Relations between Cambodia and Malaysia were established on 31 August 1957. From 1969 to 1975, the Malaysian embassy in Beijing was accredited to Cambodia. The Malaysian embassy in Phnom Penh was closed after the Khmer Rouge regime reached the capital and took power in 1975. At the same time, many Cham people from Kampong Cham and surrounding areas in central Cambodia fled the regime overland to camps in Thailand hoping to seek asylum in Malaysia due to sense of similar religious affiliations towards Malaysia as a Muslim-majority country as well as having distant family ties in places like Kelantan. After much political persuasion from Organisation of Islamic Conference, a recorded total of 9,704 Cham refugees were accepted into Malaysian borders by the end of 1988; these refugees have since been integrated as part of the "Malay" demographic (due to shared Austronesian lineages) while self-identifying as Melayu Kemboja ("Cambodian Malay") or later Melayu Champa ("Champa Malay").
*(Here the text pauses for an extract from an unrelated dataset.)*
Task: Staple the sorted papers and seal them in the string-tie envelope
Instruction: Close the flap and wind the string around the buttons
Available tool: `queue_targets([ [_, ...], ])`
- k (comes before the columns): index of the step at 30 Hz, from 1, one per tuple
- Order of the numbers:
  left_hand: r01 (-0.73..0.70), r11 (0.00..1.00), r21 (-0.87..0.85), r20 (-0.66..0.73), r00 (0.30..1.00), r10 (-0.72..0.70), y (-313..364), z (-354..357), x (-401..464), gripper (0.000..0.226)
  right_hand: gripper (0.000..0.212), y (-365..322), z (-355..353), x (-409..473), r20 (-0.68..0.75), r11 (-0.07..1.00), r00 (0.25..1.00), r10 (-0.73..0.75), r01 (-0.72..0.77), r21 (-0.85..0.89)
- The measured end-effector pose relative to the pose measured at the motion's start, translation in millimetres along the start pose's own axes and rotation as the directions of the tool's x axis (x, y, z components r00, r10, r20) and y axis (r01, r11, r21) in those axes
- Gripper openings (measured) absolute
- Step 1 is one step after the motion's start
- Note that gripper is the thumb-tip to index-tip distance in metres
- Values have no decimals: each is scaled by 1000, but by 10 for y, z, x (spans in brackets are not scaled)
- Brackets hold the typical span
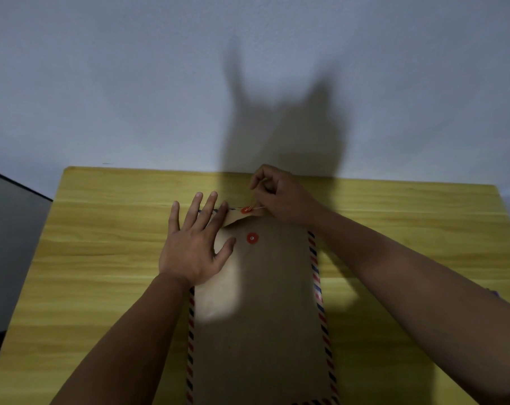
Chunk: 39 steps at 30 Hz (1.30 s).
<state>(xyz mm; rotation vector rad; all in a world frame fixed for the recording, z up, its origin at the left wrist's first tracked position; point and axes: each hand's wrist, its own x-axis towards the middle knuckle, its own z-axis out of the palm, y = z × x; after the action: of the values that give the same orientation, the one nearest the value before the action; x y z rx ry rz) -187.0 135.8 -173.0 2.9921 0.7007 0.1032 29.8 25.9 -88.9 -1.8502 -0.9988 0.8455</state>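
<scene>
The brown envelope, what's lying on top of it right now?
The left hand rests flat, fingers spread, on the envelope near its flap. The right hand pinches the string at the flap's red button. The envelope's contents are hidden.

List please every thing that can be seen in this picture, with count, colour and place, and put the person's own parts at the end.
Brown kraft paper envelope with red-and-blue striped edges: one, brown, flat in the middle of the table, flap at the far end.
Round red discs of the string closure: two, red; one on the flap, one on the envelope body just below it.
Thin pale string: one, pale, runs from the flap disc to the right hand.
Yellow wooden table: one, yellow, under everything.
Grey-white wall: one, behind the table, with a shadow on it.
Left hand: one, fingers spread, flat on the envelope's upper left.
Right hand: one, pinch grip on the string.
</scene>
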Motion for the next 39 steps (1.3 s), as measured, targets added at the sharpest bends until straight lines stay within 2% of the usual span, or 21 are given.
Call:
queue_targets([
  [6,4,1000,21,0,1000,-4,-1,-5,-2,78,10,-121,-154,56,-60,972,995,76,-60,226],
  [9,6,1000,13,3,1000,-6,1,-10,-1,78,7,-195,-280,59,-100,900,986,131,-76,429],
  [11,9,1000,19,8,1000,-9,5,-15,1,78,6,-209,-381,59,-70,879,984,165,-115,462],
  [12,9,1000,22,9,1000,-10,5,-17,1,78,7,-211,-438,58,-51,917,984,168,-137,375],
  [14,10,1000,19,10,1000,-10,5,-20,0,78,15,-224,-540,46,23,988,988,153,-152,-35],
  [16,12,1000,18,10,1000,-12,5,-26,2,78,22,-231,-586,-2,153,903,968,200,-121,-411],
  [18,16,1000,17,16,1000,-16,10,-34,5,78,23,-208,-590,-114,249,816,926,284,-97,-570],
  [21,17,1000,11,24,1000,-17,13,-46,2,78,22,-141,-548,-313,285,767,896,341,-90,-635],
  [24,19,1000,3,20,1000,-19,9,-47,0,78,25,-72,-489,-530,225,748,922,315,-96,-657],
  [27,21,1000,-4,6,1000,-21,13,-42,0,77,31,40,-341,-746,167,667,955,245,-41,-744],
  [30,17,1000,-19,-17,1000,-17,6,-34,2,76,24,180,-158,-1032,110,588,969,219,-41,-808],
  [32,16,1000,-14,-17,1000,-16,12,-32,1,76,19,275,-85,-1301,93,599,987,129,-3,-801],
  [35,21,1000,-21,-18,1000,-21,11,-29,3,76,28,363,-40,-1679,92,660,996,12,61,-749],
  [39,23,999,-24,-18,1000,-23,7,-25,4,76,41,507,81,-1902,26,613,991,-130,101,-784],
])
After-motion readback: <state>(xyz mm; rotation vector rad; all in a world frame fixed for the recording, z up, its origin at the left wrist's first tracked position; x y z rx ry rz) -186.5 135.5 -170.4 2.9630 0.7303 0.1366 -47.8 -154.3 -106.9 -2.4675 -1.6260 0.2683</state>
The Malaysian embassy in Phnom Penh was re-opened on 26 November 1991 following the signing of the Paris Peace Accord on 23 October 1991 and establishment of the United Nations Transitional Authority in Cambodia. Since then, the relations grew after both countries decide to discover other potential of economic co-operation. The relations were also supported by Malaysian King Tuanku Syed Sirajuddin ibni Tuanku Syed Putra Jamalullail and Cambodian King Sihanouk.

==State visits==
On 14 April 1994, Malaysian Prime Minister Mahathir Mohamad arrived in the Cambodian capital for a three-day official visit and invited Cambodia to consider becoming a member of ASEAN.

== Economic relations ==
A total of 64,534 Cambodians visited Malaysia in 2013, while Malaysian visitors to Cambodia numbered 54,000. In 2011, bilateral trade between the two countries was worth over US$319.5 million and in 2010 Malaysia was considered one of the biggest investors in the country with total investments of U$2.19 billion while Malaysian investments in Cambodia during the previous two years totalled U$118 million. In 2015, trade between the two countries amounted to $385.8 million, with Malaysia recorded $234.5 million in exports and $151.3 million in imports with Cambodia. In the same year, Malaysia became the fifth largest investor in Cambodia, with more than 150 Malaysian companies operating or having business interests. To increase the continuous business co-operation between companies in the two countries, a memorandum of understanding was signed. There is also a Malaysia Cambodia Business Council. In September 2019 during the visit of Malaysian Prime Minister Mahathir Mohamad, the two countries signed two agreements on tourism and double tax avoidance to boost trade, investment and co-operation in tourism.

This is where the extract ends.